The spirit is willing, but the flesh is weak (Matthew 26:41). This is Jesus to Peter and the lads at Gethsemane, and also the Apostle Paul’s diagnosis in the last half of Romans 7. It is also autobiographical Paul and autobiographical you. Preaching Romans 7 is an exercise in getting your hearers to identify with the “I” of simul struggle, being flesh and spirit, sinner and saint, slave and free, dead and alive.

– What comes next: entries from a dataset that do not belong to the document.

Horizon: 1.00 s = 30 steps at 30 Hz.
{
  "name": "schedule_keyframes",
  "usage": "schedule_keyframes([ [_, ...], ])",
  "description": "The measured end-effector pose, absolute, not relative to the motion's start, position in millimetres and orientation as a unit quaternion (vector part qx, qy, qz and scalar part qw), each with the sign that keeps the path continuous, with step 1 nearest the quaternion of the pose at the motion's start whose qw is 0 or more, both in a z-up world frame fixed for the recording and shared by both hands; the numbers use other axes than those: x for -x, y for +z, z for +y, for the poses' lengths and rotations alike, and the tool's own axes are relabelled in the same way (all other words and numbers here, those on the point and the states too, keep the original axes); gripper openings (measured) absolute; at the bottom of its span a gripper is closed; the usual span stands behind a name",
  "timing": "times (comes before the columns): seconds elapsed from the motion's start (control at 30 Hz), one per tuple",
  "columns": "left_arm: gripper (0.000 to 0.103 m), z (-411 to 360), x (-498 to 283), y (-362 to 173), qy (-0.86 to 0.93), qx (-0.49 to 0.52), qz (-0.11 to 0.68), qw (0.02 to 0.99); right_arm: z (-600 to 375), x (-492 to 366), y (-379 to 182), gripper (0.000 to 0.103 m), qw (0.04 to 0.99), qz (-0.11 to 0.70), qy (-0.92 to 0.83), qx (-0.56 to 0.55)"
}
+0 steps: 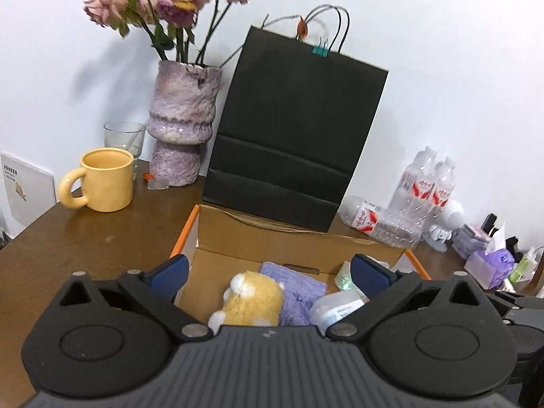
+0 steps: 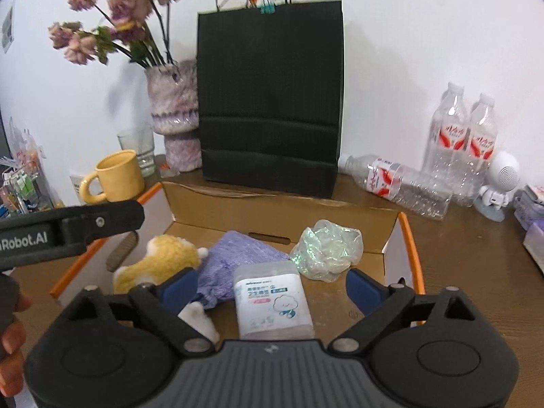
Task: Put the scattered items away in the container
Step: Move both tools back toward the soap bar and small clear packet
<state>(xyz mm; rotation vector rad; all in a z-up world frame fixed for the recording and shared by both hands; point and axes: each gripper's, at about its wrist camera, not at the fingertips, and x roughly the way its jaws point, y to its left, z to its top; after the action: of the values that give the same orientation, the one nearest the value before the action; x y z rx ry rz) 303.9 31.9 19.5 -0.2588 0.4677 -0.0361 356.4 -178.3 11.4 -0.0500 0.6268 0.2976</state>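
Right wrist view: both tongs point(image 2: 272, 287) gape empty above cardboard box point(image 2: 404, 238) holding plush toy point(image 2: 163, 258).

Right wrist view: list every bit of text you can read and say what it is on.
"Robot.AI": on the black arm of the left gripper, cut off at the frame edge.
Wipes pack: printed label, too small to read.
Water bottles: red labels, blurred.
Nothing else legible.

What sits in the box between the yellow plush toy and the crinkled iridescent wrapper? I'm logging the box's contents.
In the right wrist view, a purple knitted cloth lies between the yellow plush toy and the iridescent wrapper, with a white wipes pack just in front.
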Motion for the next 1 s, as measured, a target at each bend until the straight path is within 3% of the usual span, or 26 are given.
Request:
schedule_keyframes([
  [0.17, 0.103, 36, -261, 30, -0.025, 0.146, 0.208, 0.967, -184, -316, 28, 0.096, 0.946, 0.286, 0.153, 0.018],
  [0.23, 0.103, 37, -243, 33, -0.030, 0.155, 0.203, 0.966, -187, -296, 35, 0.103, 0.949, 0.275, 0.154, 0.016],
  [0.57, 0.103, 30, -160, 52, -0.050, 0.127, 0.182, 0.974, -194, -206, 55, 0.103, 0.955, 0.242, 0.170, 0.010],
  [1.0, 0.103, 42, -111, 34, -0.039, 0.112, 0.216, 0.969, -200, -153, 31, 0.103, 0.946, 0.276, 0.168, 0.018],
])
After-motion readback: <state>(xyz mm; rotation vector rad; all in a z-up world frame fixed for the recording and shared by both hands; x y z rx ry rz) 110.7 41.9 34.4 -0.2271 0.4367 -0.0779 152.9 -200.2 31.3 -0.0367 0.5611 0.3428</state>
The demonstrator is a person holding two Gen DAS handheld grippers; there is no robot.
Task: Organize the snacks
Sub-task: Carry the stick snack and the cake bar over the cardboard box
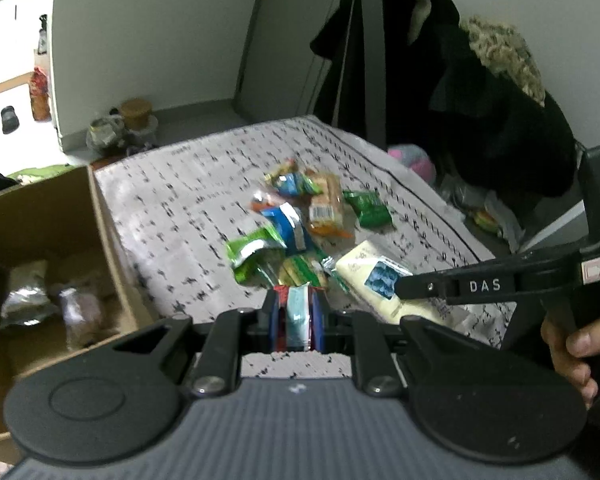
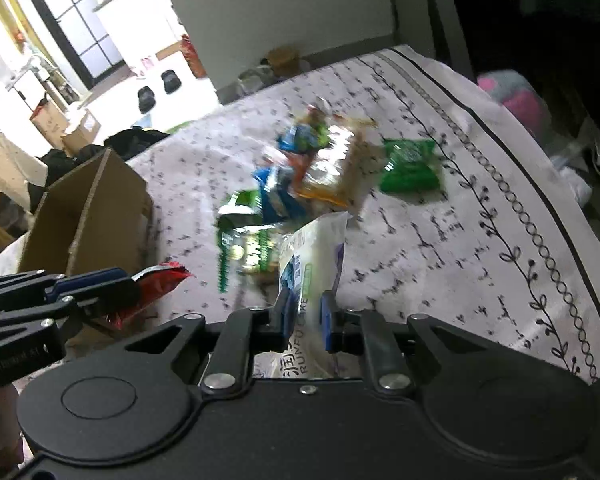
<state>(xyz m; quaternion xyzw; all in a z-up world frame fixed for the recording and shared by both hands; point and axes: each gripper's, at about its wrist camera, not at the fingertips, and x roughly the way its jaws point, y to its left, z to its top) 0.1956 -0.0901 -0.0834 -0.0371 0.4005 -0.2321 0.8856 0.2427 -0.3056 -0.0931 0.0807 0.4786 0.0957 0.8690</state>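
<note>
Already both pairs of fingers are clenched: the left gripper grasps a red packet, the right gripper a white pouch. Lift each clear of the snack pile on the bed, then cross the cardboard box wall; its near flap, blurred, probably stands up.

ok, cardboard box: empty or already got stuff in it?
Not empty. The left wrist view shows the open cardboard box holding a silver packet and a brownish packet.

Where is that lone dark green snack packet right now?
The dark green packet lies flat on the patterned cloth, just right of the orange packet.
</note>
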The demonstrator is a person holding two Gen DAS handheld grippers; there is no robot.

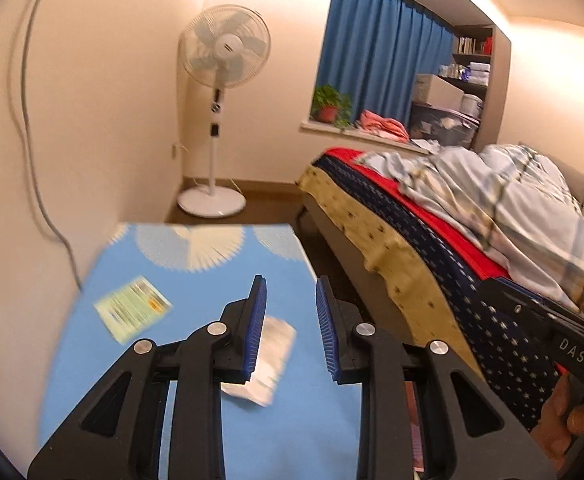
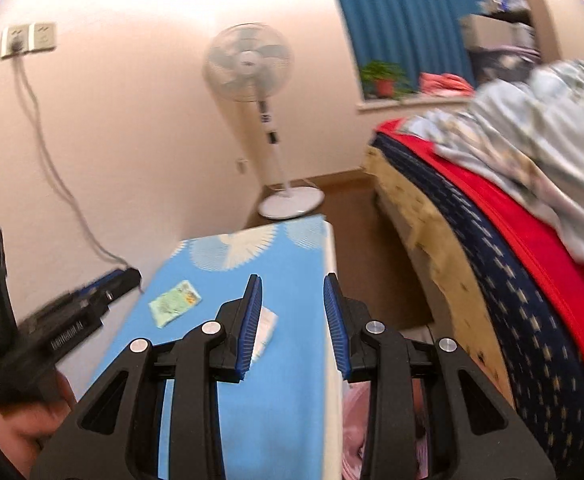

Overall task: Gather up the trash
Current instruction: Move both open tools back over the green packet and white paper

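Blue cloth covers a table where two bits of trash lie: a green packet and, just beside it, a white wrapper. The left gripper and right gripper hang above, jaws parted, holding nothing. A fan stands beyond; a bed lies right.

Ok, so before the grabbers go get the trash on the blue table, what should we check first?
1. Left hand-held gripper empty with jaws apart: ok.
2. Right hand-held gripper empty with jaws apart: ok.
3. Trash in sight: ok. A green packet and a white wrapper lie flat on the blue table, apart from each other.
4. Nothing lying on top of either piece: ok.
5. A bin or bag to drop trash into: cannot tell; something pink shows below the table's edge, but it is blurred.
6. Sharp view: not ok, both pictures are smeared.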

“Laws” are at work in the last half of Romans 7. Nomos (law) shows up in this pericope at 7:14 (“the law is spiritual”), 7:16 (“I agree with the law, that it is good”), 7:21 (“I find it to be a law, that when I want...”), 7:22 (“I delight in the law of God according to the inner man”), and 7:23 (“I am looking at another law, in my members, waging war against the law of my mind and taking me captive in the law of sin, which is in my members”). Sorting out what law means variously in context here is going to be important for your preparation, especially because you want to deliver the goods without confusion. That is not only with clarity of thought (such that your hearer does not leave baffled), but also accurately identifying and properly distinguishing and applying law and gospel (such that your hearer does not end up in doubt of their salvation). Resist the temptation to make metaphors out of any of the law talk here (rendering it as “principle” or “standard”), as if Paul is being deliberately ambiguous with his nomos vocabulary. There are different functions of the law, this is sure. He outlines them here; what we traditionally call a third function or use of the law (in which the new man delights), as well as that second function, the accusing function, synonymous here with “law of sin” (see 7:21, 7:23; and also refer to Romans 8:2). These are not different laws per se, but the same law functioning in two different ways in the same person who is at the same time both sinner and saint.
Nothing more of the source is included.